Work to be completed — Using the listing below, retype exactly the lines starting at the one with "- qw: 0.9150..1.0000" and ending at the one with "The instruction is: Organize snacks", and include both.
Available data Block Start
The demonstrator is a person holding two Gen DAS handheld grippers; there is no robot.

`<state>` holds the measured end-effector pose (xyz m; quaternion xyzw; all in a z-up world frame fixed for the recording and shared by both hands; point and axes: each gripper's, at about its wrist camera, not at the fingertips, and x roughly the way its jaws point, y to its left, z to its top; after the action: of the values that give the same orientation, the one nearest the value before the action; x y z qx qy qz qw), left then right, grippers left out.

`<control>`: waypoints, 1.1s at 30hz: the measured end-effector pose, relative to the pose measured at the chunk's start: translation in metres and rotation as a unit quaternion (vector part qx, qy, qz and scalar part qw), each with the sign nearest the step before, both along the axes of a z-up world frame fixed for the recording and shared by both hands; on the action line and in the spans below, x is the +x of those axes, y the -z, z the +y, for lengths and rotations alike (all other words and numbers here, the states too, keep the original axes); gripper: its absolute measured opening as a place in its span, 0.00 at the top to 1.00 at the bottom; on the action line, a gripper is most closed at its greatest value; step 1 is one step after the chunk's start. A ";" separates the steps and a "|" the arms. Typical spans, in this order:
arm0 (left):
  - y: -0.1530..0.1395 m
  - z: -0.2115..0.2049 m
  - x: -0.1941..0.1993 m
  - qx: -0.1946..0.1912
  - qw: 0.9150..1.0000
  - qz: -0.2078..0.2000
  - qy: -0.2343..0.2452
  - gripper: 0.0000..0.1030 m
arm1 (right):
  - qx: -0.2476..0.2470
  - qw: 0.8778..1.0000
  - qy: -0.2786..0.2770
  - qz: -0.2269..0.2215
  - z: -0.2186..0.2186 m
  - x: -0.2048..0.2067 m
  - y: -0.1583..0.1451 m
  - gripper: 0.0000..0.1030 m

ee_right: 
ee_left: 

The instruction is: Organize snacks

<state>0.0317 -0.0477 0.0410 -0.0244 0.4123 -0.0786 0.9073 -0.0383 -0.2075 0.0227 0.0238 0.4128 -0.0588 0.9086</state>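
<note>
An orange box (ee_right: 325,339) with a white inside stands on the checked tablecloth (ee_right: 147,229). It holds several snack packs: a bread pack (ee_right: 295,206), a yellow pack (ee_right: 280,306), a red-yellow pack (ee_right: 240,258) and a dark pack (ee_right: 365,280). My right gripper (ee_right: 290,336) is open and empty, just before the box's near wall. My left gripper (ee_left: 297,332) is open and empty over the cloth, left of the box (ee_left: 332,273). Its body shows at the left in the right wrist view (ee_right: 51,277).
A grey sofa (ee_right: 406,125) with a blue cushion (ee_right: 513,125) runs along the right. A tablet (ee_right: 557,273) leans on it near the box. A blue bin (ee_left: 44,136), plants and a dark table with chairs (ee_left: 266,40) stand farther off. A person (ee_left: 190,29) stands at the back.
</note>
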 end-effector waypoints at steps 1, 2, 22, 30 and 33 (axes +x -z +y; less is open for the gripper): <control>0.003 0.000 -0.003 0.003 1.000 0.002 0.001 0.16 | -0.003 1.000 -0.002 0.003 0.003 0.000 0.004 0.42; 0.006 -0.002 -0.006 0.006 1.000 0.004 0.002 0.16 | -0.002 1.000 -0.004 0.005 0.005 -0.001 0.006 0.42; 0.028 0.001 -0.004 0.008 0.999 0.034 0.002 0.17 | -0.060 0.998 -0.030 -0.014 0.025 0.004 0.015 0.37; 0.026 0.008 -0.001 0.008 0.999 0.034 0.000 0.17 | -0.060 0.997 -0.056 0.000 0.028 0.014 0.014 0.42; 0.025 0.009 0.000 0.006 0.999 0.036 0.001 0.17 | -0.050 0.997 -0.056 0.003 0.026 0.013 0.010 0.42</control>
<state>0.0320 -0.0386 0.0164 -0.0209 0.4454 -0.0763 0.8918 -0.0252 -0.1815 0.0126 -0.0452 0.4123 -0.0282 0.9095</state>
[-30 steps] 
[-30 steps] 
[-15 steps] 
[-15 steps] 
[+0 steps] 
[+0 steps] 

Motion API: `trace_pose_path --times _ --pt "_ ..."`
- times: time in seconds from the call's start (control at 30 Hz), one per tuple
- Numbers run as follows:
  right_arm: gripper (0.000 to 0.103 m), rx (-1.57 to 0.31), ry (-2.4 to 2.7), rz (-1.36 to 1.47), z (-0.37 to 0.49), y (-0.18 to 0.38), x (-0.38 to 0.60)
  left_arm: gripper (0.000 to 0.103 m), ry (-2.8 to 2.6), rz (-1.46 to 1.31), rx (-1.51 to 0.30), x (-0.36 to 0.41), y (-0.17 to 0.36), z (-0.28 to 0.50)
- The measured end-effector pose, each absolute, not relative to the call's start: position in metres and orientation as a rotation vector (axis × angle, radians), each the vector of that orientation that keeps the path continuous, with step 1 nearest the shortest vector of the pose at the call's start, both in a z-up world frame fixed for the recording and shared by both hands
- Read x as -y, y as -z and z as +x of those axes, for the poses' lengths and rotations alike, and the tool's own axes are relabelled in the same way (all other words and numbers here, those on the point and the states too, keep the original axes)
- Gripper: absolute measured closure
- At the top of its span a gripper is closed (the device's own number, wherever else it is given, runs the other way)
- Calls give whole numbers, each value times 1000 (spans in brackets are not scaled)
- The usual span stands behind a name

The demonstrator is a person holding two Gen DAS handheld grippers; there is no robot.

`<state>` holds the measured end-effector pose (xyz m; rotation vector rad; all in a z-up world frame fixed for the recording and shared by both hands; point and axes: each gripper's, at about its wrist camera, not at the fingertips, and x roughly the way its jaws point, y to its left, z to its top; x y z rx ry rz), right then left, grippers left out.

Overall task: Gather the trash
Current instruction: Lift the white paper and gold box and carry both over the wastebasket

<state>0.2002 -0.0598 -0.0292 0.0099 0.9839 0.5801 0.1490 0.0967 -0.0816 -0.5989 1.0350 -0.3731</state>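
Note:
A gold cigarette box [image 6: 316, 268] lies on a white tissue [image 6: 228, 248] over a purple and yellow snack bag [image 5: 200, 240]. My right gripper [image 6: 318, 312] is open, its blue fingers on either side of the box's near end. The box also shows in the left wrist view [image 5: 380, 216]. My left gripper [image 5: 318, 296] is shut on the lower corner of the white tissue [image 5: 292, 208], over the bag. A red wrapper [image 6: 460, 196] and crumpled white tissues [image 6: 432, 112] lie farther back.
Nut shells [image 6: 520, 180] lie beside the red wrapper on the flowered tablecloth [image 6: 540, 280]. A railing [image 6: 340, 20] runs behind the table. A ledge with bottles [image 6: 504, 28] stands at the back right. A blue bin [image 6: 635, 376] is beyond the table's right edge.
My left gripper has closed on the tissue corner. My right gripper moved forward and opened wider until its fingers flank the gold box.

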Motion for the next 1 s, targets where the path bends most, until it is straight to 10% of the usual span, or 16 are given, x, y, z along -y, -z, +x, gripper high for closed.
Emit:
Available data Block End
Result of the exercise —
  - qw: 0.9150..1.0000
  - qz: -0.2078..0.2000
  - qy: -0.2343..0.2452
  - gripper: 0.0000..0.1030 m
arm1 (right):
  - qx: -0.2476..0.2470
  - qw: 0.8778..1.0000
  - qy: -0.2786..0.2770
  - qz: -0.2269..0.2215
  - z: -0.2186..0.2186 m
  - x: -0.2048..0.2067 m
  - y: -0.1583..0.1451 m
  - gripper: 0.0000..0.1030 m

ee_right: 
ee_left: 

The instruction is: Organize snacks

The required output has been given in full.